Problem to work on:
In the listing below, write out exactly each line from the first through the one containing "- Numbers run".

Information shown:
——————————

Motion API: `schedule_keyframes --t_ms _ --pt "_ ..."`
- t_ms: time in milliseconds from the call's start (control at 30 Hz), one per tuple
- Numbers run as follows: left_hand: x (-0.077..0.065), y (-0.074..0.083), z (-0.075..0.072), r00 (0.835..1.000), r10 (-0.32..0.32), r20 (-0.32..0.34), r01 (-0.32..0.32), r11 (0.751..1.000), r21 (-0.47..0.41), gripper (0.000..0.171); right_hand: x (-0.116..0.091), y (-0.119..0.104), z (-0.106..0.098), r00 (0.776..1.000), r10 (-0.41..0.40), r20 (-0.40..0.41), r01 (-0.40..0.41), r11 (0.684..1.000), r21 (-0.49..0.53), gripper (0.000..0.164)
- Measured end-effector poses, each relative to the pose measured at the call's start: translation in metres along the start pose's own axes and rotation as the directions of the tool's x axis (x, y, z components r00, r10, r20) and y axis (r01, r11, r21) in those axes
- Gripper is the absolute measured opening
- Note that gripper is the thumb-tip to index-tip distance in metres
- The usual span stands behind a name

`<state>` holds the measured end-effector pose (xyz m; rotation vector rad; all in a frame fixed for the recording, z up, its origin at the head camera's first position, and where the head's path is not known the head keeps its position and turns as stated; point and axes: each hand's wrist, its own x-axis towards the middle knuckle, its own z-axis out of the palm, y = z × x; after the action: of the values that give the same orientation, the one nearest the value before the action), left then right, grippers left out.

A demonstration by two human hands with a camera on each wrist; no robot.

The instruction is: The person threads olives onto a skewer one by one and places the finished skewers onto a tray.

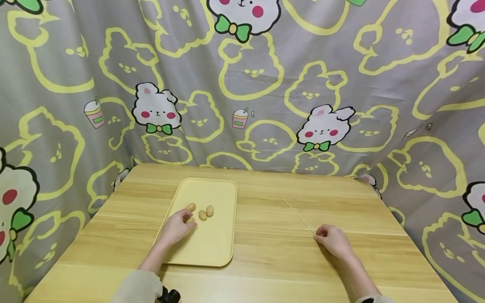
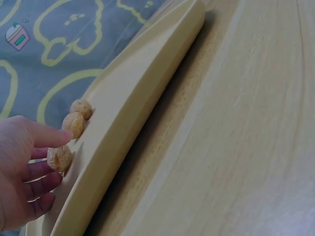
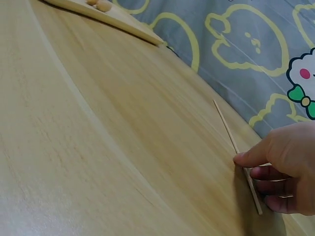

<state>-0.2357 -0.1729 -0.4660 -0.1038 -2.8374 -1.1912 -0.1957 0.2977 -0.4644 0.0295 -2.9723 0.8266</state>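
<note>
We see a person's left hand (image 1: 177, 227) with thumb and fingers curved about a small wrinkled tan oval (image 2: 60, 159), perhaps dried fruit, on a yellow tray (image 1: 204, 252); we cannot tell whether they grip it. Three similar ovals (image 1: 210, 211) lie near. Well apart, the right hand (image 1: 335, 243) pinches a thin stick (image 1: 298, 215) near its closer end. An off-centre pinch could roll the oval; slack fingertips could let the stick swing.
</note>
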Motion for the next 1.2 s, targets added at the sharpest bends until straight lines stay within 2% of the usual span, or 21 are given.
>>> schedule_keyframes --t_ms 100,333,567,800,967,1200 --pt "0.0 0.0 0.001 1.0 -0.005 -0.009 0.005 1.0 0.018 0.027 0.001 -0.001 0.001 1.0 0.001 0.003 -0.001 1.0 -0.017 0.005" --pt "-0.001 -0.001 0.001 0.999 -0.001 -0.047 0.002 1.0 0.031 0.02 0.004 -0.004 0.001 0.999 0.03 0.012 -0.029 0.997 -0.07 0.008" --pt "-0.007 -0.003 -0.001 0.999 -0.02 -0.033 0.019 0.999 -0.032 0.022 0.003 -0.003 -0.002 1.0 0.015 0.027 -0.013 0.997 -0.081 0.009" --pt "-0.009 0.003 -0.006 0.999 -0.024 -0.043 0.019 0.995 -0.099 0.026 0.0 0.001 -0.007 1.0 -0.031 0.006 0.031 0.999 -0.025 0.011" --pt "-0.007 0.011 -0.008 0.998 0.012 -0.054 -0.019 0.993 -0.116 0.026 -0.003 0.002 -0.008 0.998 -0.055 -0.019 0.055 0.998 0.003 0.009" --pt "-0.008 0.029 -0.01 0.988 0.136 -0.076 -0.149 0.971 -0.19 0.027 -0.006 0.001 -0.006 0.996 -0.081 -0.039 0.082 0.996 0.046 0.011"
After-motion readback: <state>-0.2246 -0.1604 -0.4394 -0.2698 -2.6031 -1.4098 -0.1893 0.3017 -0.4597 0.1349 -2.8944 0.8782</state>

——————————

Output for this task:
Motion API: `schedule_keyframes --t_ms _ --pt "_ ..."`
- t_ms: time in milliseconds from the call's start (control at 30 Hz), one per tuple
- Numbers run as follows: left_hand: x (-0.077..0.065), y (-0.074..0.083), z (-0.075..0.072), r00 (0.835..1.000), r10 (-0.32..0.32), r20 (-0.32..0.34), r01 (-0.32..0.32), r11 (0.751..1.000), r21 (-0.47..0.41), gripper (0.000..0.171); right_hand: x (-0.116..0.091), y (-0.119..0.104), z (-0.106..0.098), r00 (0.776..1.000), r10 (-0.41..0.40), r20 (-0.40..0.41), r01 (-0.40..0.41), r11 (0.684..1.000), r21 (-0.49..0.53), gripper (0.000..0.164)

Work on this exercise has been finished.